**Exercise instructions:** Lift out, unaltered, the lines of the material below between the line holding "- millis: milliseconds" and the line holding "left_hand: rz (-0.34", counting both.

++++ Given records ++++

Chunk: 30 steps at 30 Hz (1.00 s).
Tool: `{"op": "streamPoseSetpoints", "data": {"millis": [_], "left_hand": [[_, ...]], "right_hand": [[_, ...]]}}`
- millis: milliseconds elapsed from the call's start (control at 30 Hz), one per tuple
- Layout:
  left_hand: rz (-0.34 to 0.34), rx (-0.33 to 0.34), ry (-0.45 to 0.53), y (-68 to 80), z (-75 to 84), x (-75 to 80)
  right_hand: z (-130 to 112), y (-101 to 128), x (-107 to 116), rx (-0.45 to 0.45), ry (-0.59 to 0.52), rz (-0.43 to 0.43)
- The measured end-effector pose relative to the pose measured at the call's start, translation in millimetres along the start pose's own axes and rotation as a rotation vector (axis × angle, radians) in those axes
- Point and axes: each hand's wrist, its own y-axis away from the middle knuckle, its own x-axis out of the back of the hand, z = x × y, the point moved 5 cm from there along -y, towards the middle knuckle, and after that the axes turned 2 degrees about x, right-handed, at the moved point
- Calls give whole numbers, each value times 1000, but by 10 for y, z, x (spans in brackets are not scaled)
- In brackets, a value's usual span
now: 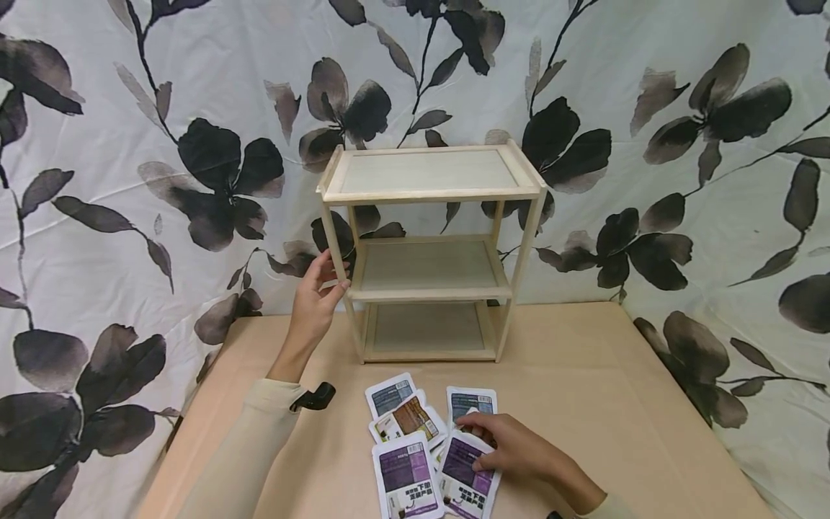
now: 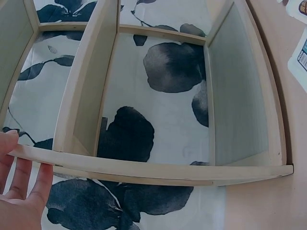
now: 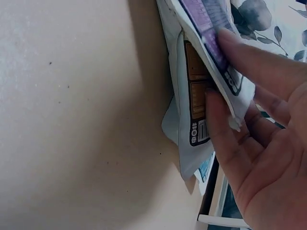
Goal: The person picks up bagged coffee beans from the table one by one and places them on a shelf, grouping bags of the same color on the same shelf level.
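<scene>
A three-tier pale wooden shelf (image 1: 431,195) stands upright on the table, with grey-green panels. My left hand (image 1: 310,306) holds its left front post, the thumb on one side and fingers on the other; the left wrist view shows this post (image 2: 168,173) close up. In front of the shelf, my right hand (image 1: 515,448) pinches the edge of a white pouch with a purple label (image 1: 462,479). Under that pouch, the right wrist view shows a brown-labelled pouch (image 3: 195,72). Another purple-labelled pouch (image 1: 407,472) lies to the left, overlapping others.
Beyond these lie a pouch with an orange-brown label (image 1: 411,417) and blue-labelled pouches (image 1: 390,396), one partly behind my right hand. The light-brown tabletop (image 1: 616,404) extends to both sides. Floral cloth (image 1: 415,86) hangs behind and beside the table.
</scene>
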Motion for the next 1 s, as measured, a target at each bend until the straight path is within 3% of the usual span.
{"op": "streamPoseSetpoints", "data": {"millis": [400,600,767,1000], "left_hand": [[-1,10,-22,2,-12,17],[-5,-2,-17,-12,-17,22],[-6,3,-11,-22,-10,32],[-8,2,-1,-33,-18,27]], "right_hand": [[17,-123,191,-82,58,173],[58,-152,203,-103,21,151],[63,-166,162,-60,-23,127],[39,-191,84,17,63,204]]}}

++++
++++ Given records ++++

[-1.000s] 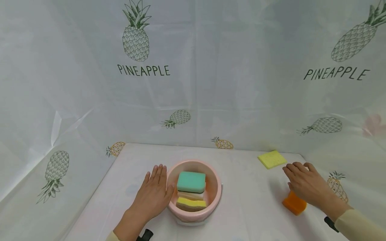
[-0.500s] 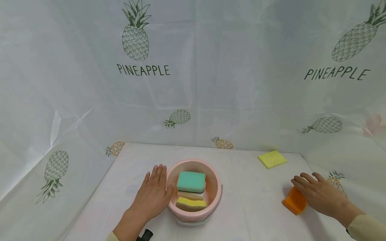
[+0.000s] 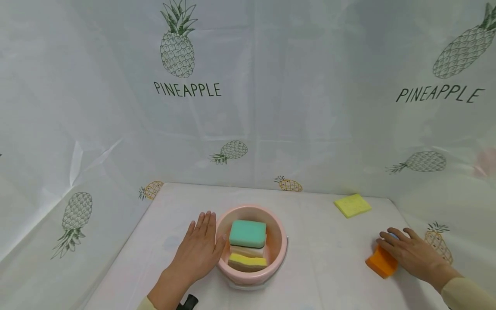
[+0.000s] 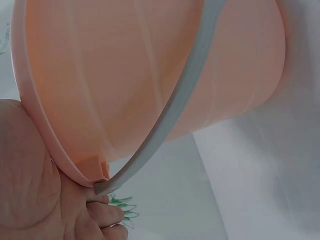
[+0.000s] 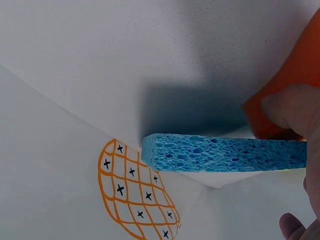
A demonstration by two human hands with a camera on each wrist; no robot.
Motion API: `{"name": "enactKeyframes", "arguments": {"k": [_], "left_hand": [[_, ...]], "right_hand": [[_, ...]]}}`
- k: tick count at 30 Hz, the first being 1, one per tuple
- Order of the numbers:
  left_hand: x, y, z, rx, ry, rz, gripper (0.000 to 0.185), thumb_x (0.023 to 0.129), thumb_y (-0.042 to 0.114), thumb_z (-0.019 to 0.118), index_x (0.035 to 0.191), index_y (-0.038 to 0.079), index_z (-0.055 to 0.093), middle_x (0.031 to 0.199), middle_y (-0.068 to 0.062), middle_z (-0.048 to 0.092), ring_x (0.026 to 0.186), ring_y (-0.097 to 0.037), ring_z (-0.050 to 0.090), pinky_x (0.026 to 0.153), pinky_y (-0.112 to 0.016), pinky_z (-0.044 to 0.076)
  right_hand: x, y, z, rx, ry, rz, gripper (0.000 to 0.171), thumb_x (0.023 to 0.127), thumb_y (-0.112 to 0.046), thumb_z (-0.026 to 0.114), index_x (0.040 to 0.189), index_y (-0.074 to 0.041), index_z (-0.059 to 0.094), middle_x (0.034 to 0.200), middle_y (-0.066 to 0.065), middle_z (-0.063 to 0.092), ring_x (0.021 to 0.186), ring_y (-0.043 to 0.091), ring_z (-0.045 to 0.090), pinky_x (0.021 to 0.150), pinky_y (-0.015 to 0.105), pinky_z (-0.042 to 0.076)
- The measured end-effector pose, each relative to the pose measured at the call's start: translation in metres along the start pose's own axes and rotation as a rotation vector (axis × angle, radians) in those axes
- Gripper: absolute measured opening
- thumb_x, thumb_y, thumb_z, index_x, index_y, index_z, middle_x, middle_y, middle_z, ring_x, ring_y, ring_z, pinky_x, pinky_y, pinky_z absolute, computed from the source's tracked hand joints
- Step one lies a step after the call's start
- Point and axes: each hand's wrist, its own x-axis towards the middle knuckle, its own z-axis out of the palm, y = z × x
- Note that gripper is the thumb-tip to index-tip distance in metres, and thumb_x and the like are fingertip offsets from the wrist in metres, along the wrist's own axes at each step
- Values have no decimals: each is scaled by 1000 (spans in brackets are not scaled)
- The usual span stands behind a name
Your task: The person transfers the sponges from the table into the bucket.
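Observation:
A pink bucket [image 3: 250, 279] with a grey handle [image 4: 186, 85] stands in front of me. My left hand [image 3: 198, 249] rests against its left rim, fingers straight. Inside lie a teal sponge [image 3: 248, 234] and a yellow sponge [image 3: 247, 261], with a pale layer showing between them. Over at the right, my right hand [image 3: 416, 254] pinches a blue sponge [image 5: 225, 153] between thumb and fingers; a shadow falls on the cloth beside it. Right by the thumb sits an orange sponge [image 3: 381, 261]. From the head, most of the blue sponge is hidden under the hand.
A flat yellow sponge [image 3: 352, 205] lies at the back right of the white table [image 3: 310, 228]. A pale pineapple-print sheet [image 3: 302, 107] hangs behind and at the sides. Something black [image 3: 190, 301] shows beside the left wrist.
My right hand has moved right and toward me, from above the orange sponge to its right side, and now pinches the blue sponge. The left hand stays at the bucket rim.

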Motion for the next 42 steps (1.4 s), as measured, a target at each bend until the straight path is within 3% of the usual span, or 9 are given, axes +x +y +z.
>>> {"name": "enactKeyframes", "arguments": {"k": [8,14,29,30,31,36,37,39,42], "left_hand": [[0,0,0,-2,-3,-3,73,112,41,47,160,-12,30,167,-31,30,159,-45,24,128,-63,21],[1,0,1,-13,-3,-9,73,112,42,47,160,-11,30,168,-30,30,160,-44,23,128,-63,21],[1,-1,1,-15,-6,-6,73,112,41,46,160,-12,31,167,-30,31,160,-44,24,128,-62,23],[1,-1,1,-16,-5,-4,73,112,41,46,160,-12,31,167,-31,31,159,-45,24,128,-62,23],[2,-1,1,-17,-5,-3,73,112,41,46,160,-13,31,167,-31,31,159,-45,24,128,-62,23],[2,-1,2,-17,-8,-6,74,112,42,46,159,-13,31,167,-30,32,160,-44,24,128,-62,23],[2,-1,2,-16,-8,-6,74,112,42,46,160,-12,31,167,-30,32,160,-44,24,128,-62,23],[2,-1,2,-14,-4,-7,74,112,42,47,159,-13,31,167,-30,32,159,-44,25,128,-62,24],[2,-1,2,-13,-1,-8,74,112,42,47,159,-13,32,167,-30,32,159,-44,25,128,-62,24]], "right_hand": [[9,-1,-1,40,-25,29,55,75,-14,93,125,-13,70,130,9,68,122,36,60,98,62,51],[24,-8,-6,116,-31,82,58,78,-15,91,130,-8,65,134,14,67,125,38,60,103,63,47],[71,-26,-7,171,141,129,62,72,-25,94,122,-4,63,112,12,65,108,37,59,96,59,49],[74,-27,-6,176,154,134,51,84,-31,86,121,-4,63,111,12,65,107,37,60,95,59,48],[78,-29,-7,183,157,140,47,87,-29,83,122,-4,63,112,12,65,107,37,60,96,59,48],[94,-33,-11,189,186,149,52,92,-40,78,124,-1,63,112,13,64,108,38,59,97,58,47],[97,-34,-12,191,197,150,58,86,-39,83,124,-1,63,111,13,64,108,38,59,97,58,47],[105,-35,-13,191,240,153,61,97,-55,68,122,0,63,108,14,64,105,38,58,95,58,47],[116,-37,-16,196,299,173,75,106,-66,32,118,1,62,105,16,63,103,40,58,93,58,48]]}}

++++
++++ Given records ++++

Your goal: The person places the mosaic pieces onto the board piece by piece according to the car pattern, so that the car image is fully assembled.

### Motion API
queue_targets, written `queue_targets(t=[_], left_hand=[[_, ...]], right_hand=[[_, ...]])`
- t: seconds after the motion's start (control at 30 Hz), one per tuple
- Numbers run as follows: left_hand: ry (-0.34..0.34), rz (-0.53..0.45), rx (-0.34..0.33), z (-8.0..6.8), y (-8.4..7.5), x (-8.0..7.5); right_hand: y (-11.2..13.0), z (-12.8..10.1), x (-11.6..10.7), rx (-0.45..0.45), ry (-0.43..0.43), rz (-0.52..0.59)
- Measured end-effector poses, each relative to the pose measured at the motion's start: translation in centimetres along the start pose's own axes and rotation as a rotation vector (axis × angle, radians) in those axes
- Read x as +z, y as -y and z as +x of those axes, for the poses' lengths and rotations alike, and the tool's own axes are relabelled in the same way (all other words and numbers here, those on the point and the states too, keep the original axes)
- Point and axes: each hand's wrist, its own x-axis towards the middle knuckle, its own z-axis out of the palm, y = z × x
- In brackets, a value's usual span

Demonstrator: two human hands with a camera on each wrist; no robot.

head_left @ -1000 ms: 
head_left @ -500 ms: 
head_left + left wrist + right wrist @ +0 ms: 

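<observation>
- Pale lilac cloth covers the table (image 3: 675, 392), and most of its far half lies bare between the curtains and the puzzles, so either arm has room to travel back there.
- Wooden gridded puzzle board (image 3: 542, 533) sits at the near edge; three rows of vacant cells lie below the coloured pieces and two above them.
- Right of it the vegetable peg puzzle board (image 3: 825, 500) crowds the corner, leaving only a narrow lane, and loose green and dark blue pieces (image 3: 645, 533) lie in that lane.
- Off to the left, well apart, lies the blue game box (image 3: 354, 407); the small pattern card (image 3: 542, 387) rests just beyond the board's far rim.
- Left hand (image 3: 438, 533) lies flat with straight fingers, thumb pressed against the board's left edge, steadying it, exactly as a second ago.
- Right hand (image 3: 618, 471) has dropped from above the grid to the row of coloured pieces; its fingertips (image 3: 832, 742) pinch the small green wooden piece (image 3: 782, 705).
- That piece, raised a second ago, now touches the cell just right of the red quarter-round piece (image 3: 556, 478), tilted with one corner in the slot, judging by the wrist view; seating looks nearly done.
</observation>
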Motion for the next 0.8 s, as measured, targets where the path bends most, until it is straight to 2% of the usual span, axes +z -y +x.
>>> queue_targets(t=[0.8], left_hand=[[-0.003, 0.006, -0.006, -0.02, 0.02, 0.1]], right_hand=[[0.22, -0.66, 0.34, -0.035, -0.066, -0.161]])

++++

**Answer below:**
- millis: milliseconds elapsed from the call's start (control at 30 Hz), one per tuple
- Layout:
  left_hand: rz (-0.34 to 0.34), rx (-0.33 to 0.34), ry (-0.45 to 0.53), y (-68 to 80), z (-75 to 84), x (-75 to 80)

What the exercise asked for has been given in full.